## [Problem to solve]
Read the material below. Count the lines containing "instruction" and give that count alone.

################

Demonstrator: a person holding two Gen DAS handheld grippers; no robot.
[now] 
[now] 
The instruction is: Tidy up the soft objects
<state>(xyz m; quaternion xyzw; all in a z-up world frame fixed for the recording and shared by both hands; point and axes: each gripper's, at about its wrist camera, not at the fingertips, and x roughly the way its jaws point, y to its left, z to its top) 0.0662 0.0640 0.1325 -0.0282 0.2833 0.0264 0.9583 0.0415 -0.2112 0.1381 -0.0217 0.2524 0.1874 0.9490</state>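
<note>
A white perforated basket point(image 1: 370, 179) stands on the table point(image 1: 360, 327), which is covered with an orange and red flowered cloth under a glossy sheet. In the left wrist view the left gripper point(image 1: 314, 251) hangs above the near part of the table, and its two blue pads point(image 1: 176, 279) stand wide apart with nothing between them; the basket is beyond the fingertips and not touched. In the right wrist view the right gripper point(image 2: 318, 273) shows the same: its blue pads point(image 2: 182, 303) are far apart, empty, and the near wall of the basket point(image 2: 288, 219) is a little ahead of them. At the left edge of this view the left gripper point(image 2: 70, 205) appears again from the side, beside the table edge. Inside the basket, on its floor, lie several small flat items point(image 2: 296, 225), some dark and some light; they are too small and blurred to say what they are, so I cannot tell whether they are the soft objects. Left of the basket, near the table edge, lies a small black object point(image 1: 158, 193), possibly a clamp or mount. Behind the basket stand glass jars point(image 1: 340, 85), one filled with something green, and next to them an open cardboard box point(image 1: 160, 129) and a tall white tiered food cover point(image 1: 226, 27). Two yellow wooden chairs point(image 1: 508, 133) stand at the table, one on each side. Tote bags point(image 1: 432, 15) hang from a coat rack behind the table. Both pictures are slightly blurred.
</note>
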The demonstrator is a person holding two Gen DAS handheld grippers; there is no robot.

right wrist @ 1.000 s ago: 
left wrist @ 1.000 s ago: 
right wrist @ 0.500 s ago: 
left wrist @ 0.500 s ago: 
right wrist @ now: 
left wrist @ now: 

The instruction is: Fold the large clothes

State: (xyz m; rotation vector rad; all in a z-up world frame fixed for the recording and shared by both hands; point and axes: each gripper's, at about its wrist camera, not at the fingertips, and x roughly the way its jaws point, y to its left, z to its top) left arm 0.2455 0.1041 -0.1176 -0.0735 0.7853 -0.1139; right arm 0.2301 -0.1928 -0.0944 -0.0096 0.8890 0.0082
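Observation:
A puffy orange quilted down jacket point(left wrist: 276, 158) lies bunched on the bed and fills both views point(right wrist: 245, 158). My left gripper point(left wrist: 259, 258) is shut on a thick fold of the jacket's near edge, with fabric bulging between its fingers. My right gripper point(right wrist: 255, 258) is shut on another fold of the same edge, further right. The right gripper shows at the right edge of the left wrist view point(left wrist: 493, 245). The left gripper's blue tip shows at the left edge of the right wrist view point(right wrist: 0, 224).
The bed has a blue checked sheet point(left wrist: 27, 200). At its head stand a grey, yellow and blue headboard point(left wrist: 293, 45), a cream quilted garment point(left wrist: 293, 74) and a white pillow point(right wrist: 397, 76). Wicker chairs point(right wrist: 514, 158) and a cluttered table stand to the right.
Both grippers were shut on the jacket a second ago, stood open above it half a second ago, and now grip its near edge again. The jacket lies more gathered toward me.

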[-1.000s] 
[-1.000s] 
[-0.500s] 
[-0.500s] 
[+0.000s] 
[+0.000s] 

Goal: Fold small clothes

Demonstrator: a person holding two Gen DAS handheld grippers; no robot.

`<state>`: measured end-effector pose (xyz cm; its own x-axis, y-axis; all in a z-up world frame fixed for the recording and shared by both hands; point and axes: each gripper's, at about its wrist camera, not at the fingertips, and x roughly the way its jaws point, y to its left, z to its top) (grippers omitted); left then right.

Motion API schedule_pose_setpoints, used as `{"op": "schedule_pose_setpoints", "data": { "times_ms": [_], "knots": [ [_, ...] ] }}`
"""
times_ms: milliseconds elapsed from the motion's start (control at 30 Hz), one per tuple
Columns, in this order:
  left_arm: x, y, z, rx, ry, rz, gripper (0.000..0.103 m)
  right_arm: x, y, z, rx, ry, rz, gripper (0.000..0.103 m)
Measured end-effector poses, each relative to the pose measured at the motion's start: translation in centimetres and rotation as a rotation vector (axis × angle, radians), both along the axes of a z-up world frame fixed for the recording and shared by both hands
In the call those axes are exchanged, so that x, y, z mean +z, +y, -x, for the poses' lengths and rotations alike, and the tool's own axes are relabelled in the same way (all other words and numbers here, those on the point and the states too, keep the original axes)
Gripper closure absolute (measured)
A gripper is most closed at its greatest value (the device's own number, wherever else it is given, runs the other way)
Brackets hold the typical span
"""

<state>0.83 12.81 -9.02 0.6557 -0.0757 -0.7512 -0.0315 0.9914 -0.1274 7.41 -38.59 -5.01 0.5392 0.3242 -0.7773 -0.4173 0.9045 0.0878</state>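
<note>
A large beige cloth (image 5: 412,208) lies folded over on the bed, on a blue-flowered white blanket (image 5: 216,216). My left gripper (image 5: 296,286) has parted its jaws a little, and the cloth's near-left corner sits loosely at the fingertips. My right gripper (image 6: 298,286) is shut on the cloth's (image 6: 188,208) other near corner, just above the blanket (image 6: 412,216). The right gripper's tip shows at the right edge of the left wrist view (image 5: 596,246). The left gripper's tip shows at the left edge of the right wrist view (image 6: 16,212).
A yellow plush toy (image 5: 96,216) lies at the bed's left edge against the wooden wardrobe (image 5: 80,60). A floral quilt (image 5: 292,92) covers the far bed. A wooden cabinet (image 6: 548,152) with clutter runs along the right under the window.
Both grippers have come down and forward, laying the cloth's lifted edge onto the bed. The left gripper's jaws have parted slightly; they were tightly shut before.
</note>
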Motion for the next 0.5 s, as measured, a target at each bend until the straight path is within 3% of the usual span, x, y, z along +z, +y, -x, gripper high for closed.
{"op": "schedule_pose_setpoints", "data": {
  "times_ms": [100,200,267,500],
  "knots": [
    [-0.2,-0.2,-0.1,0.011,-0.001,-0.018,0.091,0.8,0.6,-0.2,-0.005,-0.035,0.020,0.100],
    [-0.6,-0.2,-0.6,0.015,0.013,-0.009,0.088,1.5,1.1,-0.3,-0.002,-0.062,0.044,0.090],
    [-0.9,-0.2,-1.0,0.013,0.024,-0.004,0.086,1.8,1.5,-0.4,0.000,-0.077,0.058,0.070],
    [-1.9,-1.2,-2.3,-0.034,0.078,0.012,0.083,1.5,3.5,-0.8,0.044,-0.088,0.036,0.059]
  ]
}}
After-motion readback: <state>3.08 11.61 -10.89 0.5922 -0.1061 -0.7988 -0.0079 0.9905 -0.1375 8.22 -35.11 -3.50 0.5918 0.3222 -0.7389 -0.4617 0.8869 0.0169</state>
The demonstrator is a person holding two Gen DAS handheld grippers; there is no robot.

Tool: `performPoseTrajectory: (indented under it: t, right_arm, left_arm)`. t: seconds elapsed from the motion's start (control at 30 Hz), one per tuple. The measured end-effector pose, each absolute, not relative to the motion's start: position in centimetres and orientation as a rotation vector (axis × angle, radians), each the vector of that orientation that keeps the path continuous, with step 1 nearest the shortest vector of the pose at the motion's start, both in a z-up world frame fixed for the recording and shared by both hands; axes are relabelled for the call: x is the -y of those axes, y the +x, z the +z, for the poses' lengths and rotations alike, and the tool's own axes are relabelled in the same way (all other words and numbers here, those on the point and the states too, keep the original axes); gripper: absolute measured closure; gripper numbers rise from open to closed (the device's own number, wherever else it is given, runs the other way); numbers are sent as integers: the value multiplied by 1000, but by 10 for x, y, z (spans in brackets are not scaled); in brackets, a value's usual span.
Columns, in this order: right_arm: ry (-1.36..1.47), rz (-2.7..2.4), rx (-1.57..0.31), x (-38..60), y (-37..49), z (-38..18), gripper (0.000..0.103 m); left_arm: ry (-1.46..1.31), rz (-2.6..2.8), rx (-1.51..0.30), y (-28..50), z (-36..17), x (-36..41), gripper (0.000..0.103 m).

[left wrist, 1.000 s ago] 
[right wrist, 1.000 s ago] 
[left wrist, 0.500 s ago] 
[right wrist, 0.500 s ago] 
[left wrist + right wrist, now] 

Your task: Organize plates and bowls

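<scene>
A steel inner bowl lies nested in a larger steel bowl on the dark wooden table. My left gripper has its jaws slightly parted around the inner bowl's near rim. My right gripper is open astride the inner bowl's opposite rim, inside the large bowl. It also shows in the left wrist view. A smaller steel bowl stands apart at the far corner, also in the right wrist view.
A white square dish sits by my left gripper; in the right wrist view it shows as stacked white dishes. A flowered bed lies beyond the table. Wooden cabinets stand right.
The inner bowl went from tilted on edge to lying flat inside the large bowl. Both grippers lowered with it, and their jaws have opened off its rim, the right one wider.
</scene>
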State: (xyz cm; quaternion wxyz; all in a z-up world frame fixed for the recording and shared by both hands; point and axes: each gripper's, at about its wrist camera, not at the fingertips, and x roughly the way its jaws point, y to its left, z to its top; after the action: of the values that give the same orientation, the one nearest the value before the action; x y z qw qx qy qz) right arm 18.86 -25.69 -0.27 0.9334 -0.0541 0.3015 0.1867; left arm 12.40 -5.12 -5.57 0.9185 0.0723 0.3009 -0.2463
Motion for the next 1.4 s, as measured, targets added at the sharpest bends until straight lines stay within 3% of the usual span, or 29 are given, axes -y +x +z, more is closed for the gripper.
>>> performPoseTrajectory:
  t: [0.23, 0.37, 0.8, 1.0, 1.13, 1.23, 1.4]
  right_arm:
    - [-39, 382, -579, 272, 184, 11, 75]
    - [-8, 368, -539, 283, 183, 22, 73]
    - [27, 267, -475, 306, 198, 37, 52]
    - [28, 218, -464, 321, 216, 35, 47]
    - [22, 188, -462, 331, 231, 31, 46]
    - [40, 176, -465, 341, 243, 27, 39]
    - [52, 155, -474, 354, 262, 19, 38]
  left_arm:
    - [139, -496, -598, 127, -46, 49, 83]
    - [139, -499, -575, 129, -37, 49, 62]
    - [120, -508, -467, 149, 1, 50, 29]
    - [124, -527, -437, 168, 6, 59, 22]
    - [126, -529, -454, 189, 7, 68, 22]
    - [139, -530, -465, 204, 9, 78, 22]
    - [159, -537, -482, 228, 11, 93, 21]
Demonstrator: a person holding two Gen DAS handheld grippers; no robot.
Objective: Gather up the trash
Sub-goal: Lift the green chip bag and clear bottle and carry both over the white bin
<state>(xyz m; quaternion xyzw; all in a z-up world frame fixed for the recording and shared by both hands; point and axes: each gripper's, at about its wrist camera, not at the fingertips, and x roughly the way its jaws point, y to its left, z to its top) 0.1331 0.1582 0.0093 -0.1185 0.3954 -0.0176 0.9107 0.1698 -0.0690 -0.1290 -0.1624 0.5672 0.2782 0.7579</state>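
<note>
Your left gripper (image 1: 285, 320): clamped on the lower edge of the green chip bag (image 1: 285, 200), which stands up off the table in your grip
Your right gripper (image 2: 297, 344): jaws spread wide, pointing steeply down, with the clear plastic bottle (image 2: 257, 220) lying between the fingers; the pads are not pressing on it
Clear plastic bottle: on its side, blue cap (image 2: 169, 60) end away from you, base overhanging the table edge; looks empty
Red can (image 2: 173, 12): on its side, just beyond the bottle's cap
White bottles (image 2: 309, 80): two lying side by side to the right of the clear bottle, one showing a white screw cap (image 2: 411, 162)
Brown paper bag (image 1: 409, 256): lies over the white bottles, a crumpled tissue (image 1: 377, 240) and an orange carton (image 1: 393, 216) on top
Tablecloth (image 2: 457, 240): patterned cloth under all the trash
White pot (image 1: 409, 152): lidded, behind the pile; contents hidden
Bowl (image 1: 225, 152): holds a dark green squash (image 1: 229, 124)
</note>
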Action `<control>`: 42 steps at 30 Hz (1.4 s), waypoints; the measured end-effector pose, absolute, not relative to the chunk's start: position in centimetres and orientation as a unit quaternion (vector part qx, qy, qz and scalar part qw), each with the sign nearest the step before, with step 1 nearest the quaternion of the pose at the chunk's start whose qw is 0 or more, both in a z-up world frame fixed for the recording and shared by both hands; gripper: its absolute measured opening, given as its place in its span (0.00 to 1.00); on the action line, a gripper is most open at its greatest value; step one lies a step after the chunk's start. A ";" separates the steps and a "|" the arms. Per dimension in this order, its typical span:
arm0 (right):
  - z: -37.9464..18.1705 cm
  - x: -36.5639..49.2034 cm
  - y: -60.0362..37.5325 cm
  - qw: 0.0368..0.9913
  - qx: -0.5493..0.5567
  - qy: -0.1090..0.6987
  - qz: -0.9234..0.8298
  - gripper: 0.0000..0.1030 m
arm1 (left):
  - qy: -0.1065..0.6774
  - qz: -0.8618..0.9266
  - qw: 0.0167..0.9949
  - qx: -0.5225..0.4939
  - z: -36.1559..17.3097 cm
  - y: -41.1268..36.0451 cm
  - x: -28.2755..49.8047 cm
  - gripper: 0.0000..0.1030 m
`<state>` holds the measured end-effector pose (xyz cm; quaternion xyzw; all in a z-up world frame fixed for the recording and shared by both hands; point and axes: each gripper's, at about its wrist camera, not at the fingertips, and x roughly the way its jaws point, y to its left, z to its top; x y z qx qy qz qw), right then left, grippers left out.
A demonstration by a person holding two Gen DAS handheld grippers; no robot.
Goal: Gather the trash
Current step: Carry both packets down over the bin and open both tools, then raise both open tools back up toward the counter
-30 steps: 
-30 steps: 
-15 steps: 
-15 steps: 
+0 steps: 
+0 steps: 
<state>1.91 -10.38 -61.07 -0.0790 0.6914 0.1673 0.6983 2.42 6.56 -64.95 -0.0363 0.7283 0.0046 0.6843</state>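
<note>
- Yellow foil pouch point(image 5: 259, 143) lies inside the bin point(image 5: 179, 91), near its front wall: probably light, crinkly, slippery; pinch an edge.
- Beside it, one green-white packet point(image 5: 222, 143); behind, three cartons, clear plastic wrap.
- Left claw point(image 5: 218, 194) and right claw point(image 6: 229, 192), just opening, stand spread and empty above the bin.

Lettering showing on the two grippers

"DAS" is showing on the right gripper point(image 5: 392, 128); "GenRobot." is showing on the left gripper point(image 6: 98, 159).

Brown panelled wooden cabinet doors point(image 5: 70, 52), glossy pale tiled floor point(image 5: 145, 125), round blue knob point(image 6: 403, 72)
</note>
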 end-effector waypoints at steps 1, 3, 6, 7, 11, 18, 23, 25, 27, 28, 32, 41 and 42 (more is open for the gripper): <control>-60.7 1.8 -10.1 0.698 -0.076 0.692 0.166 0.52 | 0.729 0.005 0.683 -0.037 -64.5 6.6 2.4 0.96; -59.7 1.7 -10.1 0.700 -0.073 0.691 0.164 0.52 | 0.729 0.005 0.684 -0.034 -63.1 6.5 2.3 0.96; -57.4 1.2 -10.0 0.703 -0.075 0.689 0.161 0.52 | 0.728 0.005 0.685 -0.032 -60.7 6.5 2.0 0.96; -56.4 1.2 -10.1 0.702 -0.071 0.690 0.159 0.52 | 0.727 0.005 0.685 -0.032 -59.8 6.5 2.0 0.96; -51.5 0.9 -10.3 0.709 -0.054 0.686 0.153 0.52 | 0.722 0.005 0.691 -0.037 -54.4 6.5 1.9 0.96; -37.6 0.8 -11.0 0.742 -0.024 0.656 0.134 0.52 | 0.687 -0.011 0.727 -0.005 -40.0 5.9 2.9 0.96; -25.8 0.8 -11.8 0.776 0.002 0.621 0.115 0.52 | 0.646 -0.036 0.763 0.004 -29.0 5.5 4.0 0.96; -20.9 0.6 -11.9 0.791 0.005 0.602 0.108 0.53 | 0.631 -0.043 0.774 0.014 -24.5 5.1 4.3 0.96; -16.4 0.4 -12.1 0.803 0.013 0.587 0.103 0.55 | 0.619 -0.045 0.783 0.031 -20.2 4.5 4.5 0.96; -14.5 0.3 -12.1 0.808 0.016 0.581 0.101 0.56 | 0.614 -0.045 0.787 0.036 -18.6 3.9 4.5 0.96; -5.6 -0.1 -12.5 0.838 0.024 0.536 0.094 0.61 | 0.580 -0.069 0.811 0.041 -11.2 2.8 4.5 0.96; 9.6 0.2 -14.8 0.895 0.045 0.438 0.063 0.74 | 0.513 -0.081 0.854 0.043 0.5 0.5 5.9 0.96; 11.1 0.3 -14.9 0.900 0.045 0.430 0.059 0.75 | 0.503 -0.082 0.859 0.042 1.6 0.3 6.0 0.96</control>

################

## [Task solution]
2